Publiée le 25 novembre 2019 - Mise à jour le 26 novembre 2019

Jeudi 21 novembre, une trentaine d’AESH se préparaient à monter le ton d’un cran lors d’une réunion intersyndicale départementale salle Robespierre. © Sylvain Lefeuvre

Education, Solidarité

Jeudi 21 novembre, une trentaine d’accompagnants d’élèves en situation de handicap (AESH), anciennement appelées AVS, se préparaient à monter le ton d’un cran lors d’une réunion intersyndicale départementale salle Robespierre.

L’accompagnant des élèves en situation de handicap (troubles cognitifs, moteurs, visuels, auditifs ou autistiques) doit permettre à l’élève de renforcer (ou d’acquérir) son autonomie dans les apprentissages sur le temps scolaire, d’accéder à l’école et aux savoirs, de participer aux activités de la classe et de l’école (maternelle/élémentaire) ou de l’établissement (collège/lycée).

Le gouvernement avait pourtant promis une rentrée 2019 "placée sous le signe de la maturité et de la réussite". Mais ce constat n'est pas partagé par les AESH. Dans le département, 1 580 sont sous contrat CDD ou CDI à temps partiel rémunéré environ 700 euros par mois.

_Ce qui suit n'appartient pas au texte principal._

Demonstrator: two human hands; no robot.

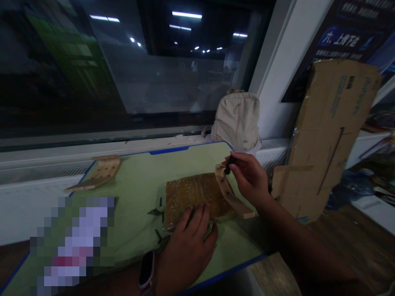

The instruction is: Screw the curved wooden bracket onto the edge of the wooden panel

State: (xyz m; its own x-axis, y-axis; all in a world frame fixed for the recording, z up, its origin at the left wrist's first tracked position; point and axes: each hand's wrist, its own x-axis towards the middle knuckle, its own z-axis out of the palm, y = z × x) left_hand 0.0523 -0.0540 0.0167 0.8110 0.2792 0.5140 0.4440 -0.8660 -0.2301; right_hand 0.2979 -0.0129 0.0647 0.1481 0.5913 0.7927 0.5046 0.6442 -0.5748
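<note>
left hand (185, 242) flat, palm down | right hand (249, 176) raised, fingertips pinched

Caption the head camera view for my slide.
Left hand rests on a wooden board on the green table; right hand holds a small dark part at a curved wooden strip.

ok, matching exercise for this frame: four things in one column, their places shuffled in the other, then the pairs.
Things:
1. perforated board
2. small dark part
3. beige backpack
4. cardboard box

Places:
A. standing right of the table
B. pinched in the right hand
C. under the fingers of the left hand
D. beyond the table's far right corner

Pairs: 1-C, 2-B, 3-D, 4-A
</note>
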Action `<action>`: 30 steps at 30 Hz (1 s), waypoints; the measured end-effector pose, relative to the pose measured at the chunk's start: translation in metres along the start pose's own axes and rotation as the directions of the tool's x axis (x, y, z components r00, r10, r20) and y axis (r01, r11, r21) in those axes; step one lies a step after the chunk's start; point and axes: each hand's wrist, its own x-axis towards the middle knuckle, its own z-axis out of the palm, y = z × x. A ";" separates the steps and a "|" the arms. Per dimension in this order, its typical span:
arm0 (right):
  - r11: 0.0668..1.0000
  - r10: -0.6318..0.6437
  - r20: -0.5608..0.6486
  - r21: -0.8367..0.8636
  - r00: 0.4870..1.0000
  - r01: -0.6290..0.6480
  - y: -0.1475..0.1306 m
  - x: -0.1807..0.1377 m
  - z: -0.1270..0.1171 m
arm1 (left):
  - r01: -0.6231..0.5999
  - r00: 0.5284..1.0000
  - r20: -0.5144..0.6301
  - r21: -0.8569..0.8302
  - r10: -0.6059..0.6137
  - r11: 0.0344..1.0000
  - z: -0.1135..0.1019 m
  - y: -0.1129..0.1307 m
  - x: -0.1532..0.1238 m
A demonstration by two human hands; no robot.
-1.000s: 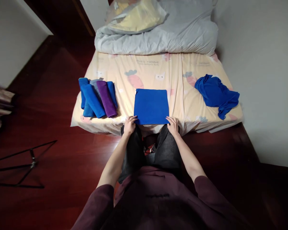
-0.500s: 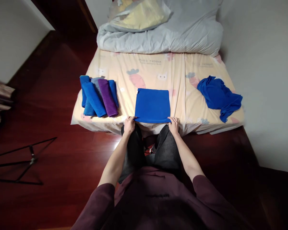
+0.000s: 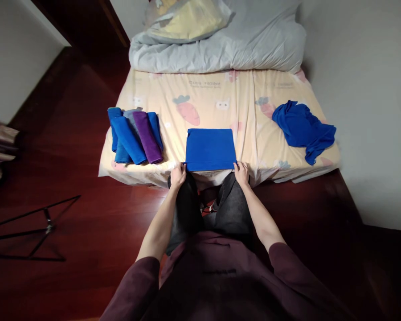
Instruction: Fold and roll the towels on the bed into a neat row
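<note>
A folded blue towel (image 3: 210,149) lies flat at the front edge of the bed, with a small white tag at its far left corner. My left hand (image 3: 178,175) pinches its near left corner. At the near right corner, my right hand (image 3: 241,173) is closed on the cloth in the same way. The near edge runs straight between both hands. Left of it lie several rolled towels, among them a purple roll (image 3: 147,137) and a blue roll (image 3: 129,140). Over on the right is a crumpled blue cloth (image 3: 302,129).
The bed wears a cream sheet (image 3: 167,93) printed with carrots. A grey quilt (image 3: 220,51) and a yellow pillow (image 3: 195,20) are heaped at its far side. Black tripod legs (image 3: 30,232) stand on the dark red floor at left. A wall (image 3: 364,111) borders the right.
The towel is shorter from front to back: its far edge sits nearer to me, with the near edge still between my hands. The whole view has shifted slightly.
</note>
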 end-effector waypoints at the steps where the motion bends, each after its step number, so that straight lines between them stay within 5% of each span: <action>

Le plus dur : le salaire faible, la précarité, et de plus en plus d’enfants avec un handicap lourd. À la veille de la signature d’un nouveau type de contrat, encore plus précaire, proposé par la Direction académique des services de l'Éducation nationale à 200 d’entre eux, ces AESH en réclament l’annulation.

“On y perdrait l’ancienneté, le droits à des aides ministérielles pour le logement et les crédits bancaires entre autres”, dénoncent-elles. Ils demandent aussi l’abandon de la mutualisation “qui nous fait basculer de la maternelle en élémentaire, ou de collège en lycée”.